* About this exercise
Keeping each word and mark in place, write out the full listing once more.

* Data below
□ □ □ □

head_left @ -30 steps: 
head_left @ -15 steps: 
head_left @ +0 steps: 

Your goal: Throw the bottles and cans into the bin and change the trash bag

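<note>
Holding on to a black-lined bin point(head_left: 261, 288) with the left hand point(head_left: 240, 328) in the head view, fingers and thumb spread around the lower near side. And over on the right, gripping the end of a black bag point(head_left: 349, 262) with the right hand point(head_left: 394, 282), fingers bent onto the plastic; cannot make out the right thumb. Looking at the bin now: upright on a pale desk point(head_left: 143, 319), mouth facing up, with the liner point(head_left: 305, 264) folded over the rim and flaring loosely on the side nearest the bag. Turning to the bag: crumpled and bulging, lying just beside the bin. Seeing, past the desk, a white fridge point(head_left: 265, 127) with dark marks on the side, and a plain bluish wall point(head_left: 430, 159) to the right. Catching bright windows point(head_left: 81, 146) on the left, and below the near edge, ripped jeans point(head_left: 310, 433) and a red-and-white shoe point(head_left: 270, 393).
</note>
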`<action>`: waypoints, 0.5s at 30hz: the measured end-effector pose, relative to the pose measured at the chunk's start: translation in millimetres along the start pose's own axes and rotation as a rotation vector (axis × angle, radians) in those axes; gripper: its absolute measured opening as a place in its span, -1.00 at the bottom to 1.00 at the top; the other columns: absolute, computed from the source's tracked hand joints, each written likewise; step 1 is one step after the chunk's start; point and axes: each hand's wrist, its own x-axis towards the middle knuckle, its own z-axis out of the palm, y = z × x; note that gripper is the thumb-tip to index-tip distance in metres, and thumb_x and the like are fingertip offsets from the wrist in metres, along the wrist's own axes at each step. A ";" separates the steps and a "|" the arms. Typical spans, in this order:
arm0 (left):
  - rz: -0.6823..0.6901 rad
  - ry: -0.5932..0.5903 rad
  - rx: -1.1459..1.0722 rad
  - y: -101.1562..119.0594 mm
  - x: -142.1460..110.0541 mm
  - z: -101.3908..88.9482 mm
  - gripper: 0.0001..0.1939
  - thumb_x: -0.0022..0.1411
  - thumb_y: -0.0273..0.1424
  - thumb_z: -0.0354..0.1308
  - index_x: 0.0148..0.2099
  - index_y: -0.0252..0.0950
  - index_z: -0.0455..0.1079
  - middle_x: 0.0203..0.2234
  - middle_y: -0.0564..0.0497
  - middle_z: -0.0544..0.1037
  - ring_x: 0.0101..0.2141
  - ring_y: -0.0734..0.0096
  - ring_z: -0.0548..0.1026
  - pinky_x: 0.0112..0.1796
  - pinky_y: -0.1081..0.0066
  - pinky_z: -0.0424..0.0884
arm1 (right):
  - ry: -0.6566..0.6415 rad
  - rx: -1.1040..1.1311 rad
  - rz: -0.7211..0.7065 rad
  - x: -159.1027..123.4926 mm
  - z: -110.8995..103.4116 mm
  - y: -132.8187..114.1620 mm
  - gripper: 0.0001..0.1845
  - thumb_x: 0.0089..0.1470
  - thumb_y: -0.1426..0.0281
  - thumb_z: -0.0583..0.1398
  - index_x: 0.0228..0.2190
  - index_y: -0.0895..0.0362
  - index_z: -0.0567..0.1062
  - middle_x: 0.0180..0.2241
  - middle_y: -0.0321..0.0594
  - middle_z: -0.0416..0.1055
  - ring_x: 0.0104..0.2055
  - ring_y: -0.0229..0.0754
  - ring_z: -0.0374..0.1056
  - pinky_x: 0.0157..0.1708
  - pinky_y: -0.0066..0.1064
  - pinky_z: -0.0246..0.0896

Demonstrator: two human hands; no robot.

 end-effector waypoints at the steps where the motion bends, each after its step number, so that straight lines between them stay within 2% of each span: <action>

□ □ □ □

* Exercise output
head_left @ -30 steps: 
head_left @ -15 steps: 
head_left @ +0 steps: 

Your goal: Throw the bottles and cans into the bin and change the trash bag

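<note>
Holding on to a black-lined bin point(head_left: 261, 288) with the left hand point(head_left: 240, 328) in the head view, fingers and thumb spread around the lower near side. And over on the right, gripping the end of a black bag point(head_left: 349, 262) with the right hand point(head_left: 394, 282), fingers bent onto the plastic; cannot make out the right thumb. Looking at the bin now: upright on a pale desk point(head_left: 143, 319), mouth facing up, with the liner point(head_left: 305, 264) folded over the rim and flaring loosely on the side nearest the bag. Turning to the bag: crumpled and bulging, lying just beside the bin. Seeing, past the desk, a white fridge point(head_left: 265, 127) with dark marks on the side, and a plain bluish wall point(head_left: 430, 159) to the right. Catching bright windows point(head_left: 81, 146) on the left, and below the near edge, ripped jeans point(head_left: 310, 433) and a red-and-white shoe point(head_left: 270, 393).
</note>
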`<action>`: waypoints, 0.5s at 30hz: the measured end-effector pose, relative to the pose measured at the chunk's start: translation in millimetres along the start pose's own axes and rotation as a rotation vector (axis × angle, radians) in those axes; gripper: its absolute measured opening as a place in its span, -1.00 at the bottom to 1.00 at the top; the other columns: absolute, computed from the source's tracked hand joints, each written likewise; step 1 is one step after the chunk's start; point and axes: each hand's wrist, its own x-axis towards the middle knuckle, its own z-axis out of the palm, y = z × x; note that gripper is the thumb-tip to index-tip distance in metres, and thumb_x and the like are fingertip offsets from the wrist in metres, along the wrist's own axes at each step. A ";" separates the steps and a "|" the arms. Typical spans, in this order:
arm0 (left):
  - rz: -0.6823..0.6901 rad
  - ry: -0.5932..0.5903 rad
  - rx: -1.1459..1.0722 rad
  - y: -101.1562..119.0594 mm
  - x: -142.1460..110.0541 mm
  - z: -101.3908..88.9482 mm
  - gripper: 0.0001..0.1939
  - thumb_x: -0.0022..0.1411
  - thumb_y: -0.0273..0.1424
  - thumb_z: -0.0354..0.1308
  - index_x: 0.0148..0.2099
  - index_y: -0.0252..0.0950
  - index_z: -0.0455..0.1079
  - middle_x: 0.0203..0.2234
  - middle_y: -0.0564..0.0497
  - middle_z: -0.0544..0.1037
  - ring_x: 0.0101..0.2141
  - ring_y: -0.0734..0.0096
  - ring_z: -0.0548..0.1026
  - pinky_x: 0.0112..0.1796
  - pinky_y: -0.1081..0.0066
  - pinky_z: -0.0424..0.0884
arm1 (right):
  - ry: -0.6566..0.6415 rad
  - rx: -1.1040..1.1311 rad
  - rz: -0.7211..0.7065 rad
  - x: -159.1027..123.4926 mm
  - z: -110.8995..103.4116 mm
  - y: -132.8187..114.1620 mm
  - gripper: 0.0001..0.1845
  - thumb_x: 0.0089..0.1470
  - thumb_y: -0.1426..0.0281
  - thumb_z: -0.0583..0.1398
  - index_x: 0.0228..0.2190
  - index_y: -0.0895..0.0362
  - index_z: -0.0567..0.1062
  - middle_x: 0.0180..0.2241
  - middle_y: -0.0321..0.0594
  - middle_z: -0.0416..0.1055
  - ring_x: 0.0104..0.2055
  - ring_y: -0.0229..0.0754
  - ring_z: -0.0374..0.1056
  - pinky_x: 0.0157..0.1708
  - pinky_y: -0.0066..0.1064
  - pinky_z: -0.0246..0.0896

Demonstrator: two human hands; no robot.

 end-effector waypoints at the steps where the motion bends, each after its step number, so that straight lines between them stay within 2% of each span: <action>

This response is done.